Em fevereiro deste ano, o governo do Cláudio Castro enviou ao Consulado dos Estados Unidos no Rio de Janeiro um relatório sobre organizações criminosas do Brasil, sem consultar o presidente Lula. O documento coincide com o período em que o governo Trump completava um mês de bombardeios a barcos, sob a justificativa de confundir tráfico de drogas com terrorismo. “Acontece justamente agora”, destacou Pablo Villaça, sinalizando a proximidade das ações internacionais do Brasil.

Segundo Villaça, o episódio pode ser parte de uma estratégia maior: “Com esse documento agora, de fato, encaminhado à diplomacia e ao governo americano, dá para a gente perceber talvez que isso realmente venha de uma coisa engendrada para alimentar essa sanha dos Estados Unidos por um intervencionismo no Brasil?
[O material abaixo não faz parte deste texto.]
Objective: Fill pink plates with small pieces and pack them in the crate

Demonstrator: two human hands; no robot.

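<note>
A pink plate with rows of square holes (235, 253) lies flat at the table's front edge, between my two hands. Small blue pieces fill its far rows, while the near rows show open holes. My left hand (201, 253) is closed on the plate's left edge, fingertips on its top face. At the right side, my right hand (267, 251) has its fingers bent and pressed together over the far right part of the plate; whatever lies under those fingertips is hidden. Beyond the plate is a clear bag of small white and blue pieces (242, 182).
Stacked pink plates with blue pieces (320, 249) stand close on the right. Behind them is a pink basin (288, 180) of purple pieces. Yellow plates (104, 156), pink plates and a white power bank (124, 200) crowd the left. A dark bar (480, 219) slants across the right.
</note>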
Mas sem dúvida nenhuma.”

Ele também apontou os interesses golpistas e o esforço de setores da direita em se reerguer: “Isso junta ao interesse golpista, porque é a natureza desse governo de golpe, associa-se ao viralatismo absoluto e a uma tentativa de reerguer uma direita que tá contra as cordas. Então, assim, não existe qualquer dúvida que isso faz parte de uma estratégia.”

Assista à entrevista completa no Jornal da Fórum

ONGs endossam: “segurança pública não se faz com sangue

Uma nota conjunta de 27 organizações da sociedade civil critica a operação que é considerada a mais letal da história do Rio de Janeiro. Antes dela, a operação de 2021 no Jacarezinho deixou 27 civis mortos. Segundo as organizações, “segurança pública não se faz com sangue” e os resultados da operação desta terça-feira expõem “o fracasso e a violência estrutural da política de segurança no estado”.

O texto diz ainda que, ao longo dos quase 40 anos de vigência da Constituição Federal, as favelas fluminenses têm visto a consolidação de uma política de segurança baseada no uso da força e da morte, travestida de “guerra” ou “resistência à criminalidade”. As ações seriam atuação seletiva, dirigida contra populações negras e vulneráveis.

Além de não haver sinais de que as ações reduzam o poder das facções criminosas, geram insegurança e medo na população e interrompem o cotidianos de milhares de famílias. A morte não pode ser tratada como política pública, dizem as entidades.

“O que se testemunha hoje é o colapso de qualquer compromisso com a legalidade e os direitos humanos: o Estado substitui a segurança pública baseada em direitos por ações militares de grande escala. Sob o pretexto da ‘guerra às drogas’, instala-se um estado de insegurança permanente, voltado contra a população negra e pobre das favelas. Não há justificativa para que uma política estatal, supostamente voltada à proteção da sociedade, continue a ser conduzida a partir do derramamento de sangue”, diz trecho do comunicado.